4

I am creating one figure with around one hundred subplots/axes, each with a few thousand data points. Currently, I am looping through each subplot and using plt.scatter to place the points. However, this is quite slow. Is it possible to use multiple CPUs to speed up the plotting, by dividing the labor either one core per subplot or in terms of plotting the data points within a single subplot?

So far, I have attempted using joblib to use parallel processes for the subplot creation, but rather than creating new subplots within the same figure, it spawns a new figure for each subplot. I have tried with the backends PDF, Qt5Agg, and Agg. Here is a simplified example of my code.

import matplotlib as mpl
mpl.use('PDF')
import seaborn as sns
import matplotlib.pyplot as plt
from joblib import Parallel, delayed

def plotter(name, df, ax):
    ax.scatter(df['petal_length'], df['sepal_length'])
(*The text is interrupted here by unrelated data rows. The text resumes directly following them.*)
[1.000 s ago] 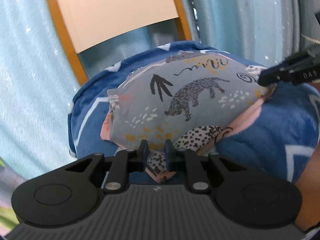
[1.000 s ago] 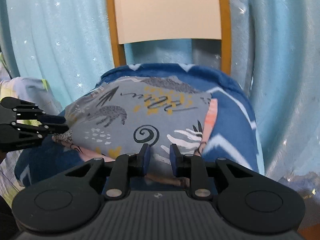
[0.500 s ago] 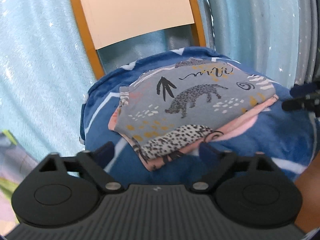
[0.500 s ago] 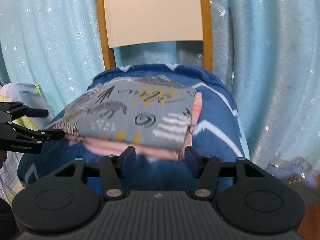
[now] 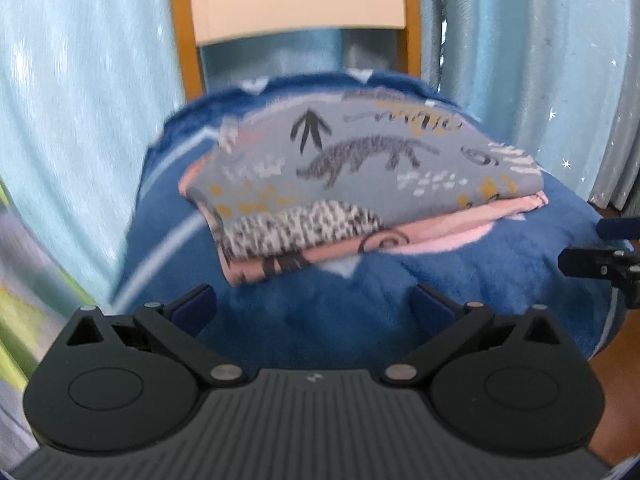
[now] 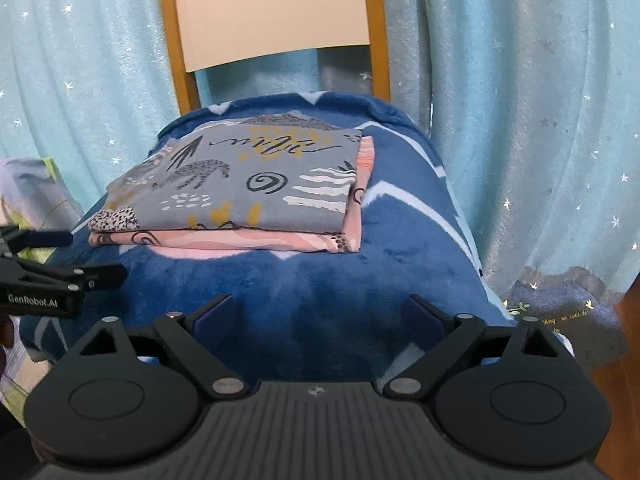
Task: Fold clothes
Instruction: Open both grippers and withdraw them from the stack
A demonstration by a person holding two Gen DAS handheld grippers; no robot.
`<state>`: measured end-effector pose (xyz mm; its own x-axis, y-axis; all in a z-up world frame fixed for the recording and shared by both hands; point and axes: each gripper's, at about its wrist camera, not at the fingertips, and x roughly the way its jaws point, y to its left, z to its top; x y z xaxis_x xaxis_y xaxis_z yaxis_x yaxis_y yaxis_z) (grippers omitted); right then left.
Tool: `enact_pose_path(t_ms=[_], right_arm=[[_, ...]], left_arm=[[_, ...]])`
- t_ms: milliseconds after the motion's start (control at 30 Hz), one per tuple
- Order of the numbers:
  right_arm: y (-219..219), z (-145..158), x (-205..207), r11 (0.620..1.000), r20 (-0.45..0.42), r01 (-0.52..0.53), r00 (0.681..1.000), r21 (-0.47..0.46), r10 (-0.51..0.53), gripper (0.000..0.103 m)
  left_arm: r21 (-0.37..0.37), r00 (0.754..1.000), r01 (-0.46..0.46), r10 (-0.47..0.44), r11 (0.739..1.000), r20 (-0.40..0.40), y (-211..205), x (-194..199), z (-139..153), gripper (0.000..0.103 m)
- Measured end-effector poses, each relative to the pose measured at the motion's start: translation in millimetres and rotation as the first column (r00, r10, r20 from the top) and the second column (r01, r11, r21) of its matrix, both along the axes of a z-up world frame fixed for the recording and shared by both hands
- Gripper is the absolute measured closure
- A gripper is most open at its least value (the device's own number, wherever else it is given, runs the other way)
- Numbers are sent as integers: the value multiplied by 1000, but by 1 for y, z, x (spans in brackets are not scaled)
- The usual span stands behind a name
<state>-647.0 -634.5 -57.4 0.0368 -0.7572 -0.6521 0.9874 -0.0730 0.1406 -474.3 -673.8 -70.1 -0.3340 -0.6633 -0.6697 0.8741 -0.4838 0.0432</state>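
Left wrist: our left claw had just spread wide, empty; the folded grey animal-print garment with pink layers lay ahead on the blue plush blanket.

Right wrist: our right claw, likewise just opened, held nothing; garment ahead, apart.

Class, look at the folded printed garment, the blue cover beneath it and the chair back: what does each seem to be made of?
Folded printed garment: thin, smooth, matte fabric, probably cotton knit; crisp print, flat layered edges.
Blue cover: plush fleece, it seems; fuzzy, shaded nap.
Chair back: pale smooth panel in an orange-brown frame, likely wood or laminate; hard edges, slight sheen.
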Motion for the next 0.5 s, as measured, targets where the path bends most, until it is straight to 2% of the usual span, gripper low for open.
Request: enact_pose_path(t_ms=[267,500], right_arm=[[-10,-7,7,1000,-5,24,1000,-4,-24,2],[-11,-11,9,1000,-16,25,1000,-5,-25,1]], left_arm=[[6,998,-33,33,999,-61,-2,5,-8,0],[-12,997,-32,31,999,-63,-1,5,-9,0]])
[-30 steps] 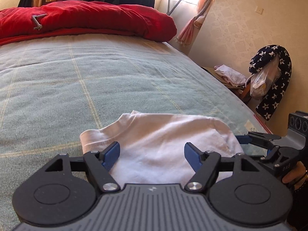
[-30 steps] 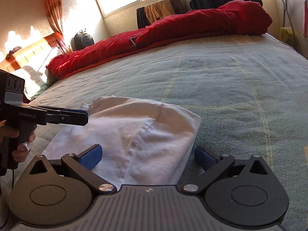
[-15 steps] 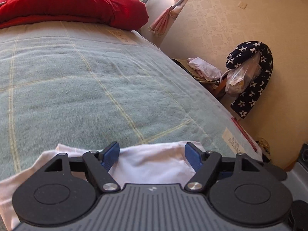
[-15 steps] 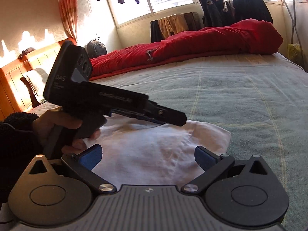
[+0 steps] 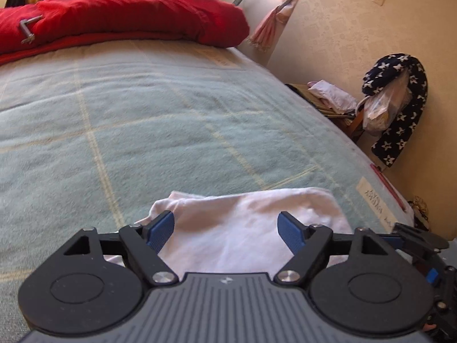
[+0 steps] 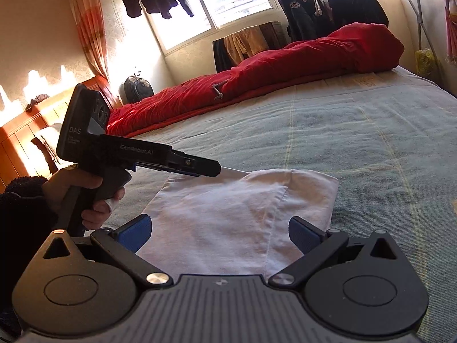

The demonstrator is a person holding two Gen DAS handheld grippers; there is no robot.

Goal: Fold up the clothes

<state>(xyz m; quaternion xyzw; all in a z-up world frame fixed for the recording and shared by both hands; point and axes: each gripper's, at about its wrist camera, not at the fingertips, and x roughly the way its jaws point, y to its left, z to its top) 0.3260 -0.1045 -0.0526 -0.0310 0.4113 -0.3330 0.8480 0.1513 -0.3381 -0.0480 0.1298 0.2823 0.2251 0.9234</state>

iris = sns.load_dataset('iris')
fig, axes = plt.subplots(3,1)

Parallel(n_jobs=2)(delayed(plotter)
    (species_name, species_df, ax)
    for (species_name, species_df), ax in zip(iris.groupby('species'), axes.ravel()))

fig.savefig('test.pdf')

Setting n_jobs=1 works, all points are then plotted within the same figure. However, increasing it to above one creates four figures: one that I initiate with plt.subplots and then one for each time ax.scatter is called.
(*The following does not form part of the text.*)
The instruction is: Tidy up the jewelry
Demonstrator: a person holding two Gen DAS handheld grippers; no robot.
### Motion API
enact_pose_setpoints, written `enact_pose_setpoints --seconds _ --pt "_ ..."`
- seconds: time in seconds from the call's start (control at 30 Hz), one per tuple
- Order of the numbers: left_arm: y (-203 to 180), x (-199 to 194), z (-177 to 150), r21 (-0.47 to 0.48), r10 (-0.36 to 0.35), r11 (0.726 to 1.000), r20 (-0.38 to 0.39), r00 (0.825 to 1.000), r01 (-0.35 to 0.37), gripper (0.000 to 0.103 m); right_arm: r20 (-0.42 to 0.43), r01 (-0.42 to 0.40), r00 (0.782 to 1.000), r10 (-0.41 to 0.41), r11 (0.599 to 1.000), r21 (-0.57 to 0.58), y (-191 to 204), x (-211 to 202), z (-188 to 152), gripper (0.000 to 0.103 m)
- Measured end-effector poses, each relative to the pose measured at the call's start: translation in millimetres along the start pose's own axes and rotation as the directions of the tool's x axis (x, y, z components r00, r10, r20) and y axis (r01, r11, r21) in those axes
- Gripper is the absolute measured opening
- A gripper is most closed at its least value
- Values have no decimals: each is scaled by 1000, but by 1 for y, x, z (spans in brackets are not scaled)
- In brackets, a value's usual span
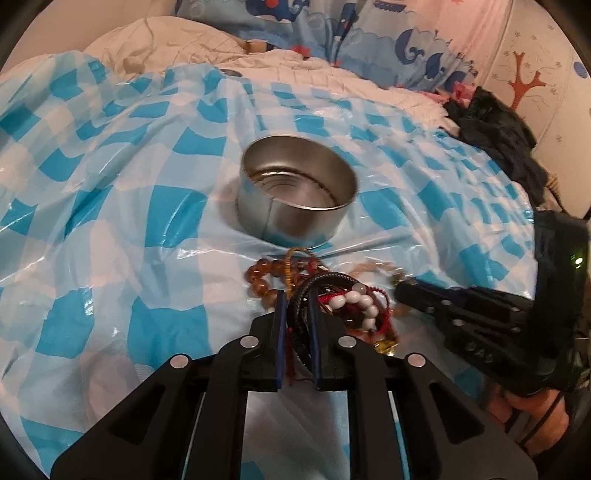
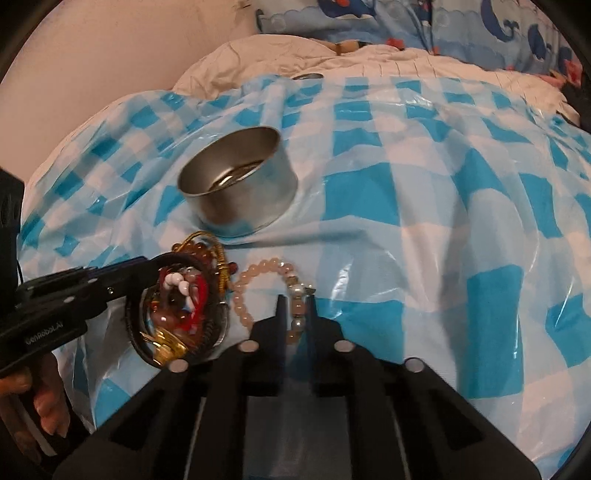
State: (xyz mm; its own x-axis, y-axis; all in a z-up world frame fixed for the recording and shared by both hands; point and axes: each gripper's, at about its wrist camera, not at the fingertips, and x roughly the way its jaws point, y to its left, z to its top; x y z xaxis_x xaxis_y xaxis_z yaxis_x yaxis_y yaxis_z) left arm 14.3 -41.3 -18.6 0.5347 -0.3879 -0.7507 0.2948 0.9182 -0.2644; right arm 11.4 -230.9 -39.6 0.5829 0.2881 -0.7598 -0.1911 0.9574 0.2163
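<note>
A round metal tin (image 1: 297, 192) stands open on the blue checked plastic sheet; it also shows in the right wrist view (image 2: 240, 184). Just before it lies a heap of bracelets: amber beads (image 1: 262, 280), white beads with red cord (image 1: 360, 301) and a black braided cord bracelet (image 1: 299, 325). My left gripper (image 1: 298, 295) is shut on the black cord bracelet. My right gripper (image 2: 297, 301) is shut on a pink bead bracelet (image 2: 243, 291) that lies to the right of the heap (image 2: 177, 306).
The checked sheet (image 1: 110, 221) covers a soft, wrinkled bed. A dark cloth bundle (image 1: 495, 129) lies at the far right edge. Pillows with a whale print (image 1: 351, 33) lie behind. A small metal lid (image 2: 306, 76) rests at the sheet's far edge.
</note>
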Motion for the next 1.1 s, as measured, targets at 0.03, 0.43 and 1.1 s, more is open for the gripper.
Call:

Since I am passing the axes from the first figure to plotter, I am not sure how/why the additional figures are created. Is there some fallback in matplotlib, that causes new figures to be created automatically if the specified figure is "locked" by another plotting process?
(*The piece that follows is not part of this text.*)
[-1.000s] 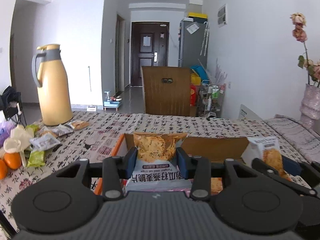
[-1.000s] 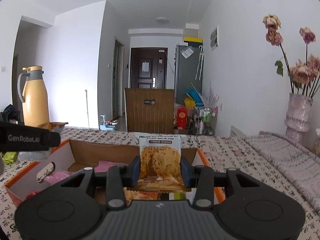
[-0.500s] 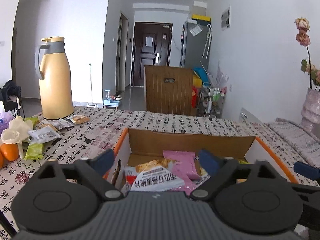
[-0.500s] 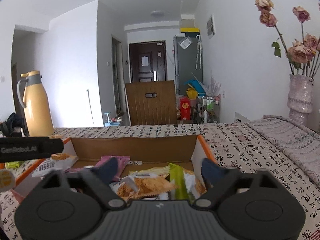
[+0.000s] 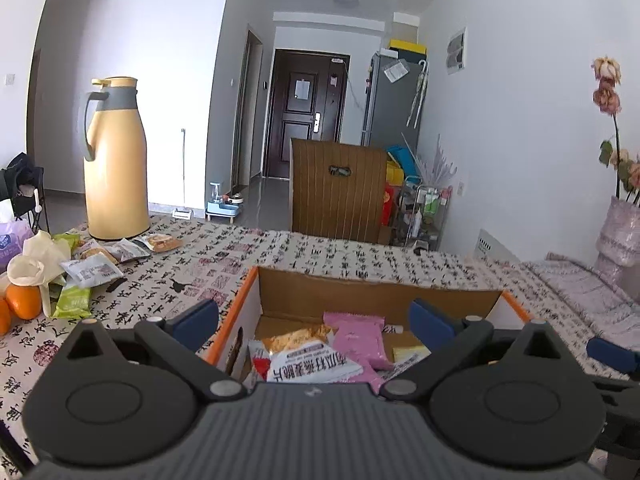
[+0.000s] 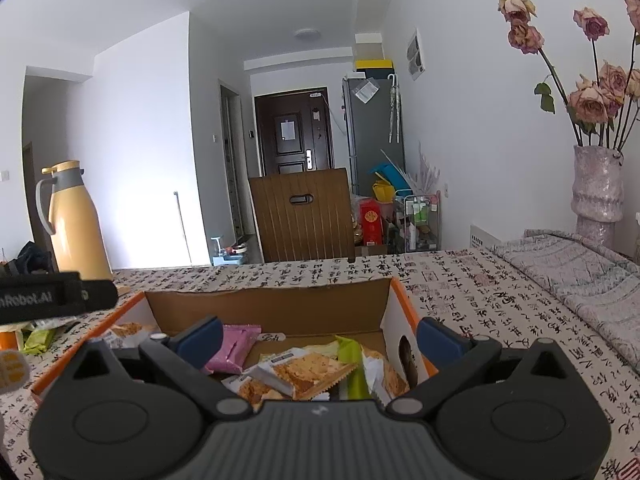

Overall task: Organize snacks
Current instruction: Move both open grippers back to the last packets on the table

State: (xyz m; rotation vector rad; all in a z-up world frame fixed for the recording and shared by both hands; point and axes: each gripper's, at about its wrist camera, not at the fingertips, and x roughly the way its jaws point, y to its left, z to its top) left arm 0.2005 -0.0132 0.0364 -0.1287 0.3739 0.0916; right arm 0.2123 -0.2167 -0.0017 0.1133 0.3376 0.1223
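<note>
Inside the orange-edged cardboard box (image 5: 376, 292) several snack packets (image 6: 308, 372) already lie, more packets (image 5: 92, 268) wait near the bench's left edge, and both left gripper (image 5: 314, 320) and right gripper (image 6: 320, 336) hover with fingers wide and empty, the right's widening.

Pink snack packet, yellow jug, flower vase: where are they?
Pink snack packet (image 5: 358, 336): left wrist view, middle of wrapper.
Yellow jug (image 5: 116, 172): left wrist view, middle of body.
Flower vase (image 6: 597, 196): right wrist view, its waist.

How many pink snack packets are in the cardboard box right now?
1. The pink packet lies on the floor of the cardboard box, near the back wall, left of the cracker packets. More may be hidden underneath.
</note>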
Any advice on how to improve my current approach or achieve the speedups through alternative approaches are appreciated.

joelostblom
  • 43,590
  • 17
  • 150
  • 159

1 Answers1

5

Joblib's parallel uses the multiprocessing module for spawning processes, so each job will run in a different process. That is why you'll get a new figure for each job. The processes don't share any memory, like threads would do, so they don't have access to the original figure.

You could probably try using threads, but it is questionable if you'll get any speed gains, because of the global interpreter lock (GIL).

To speed up the plotting, you could maybe try to avoid using pyplot. It adds some overhead and a helper thread that redraws the plot after each plotting command. This is mostly geared toward making for example ipython feel more like Matlab - but for speed this is bad. If you only use matplotlib then you can select to draw the plot only when you have finished it, and it will probably save some considerable time.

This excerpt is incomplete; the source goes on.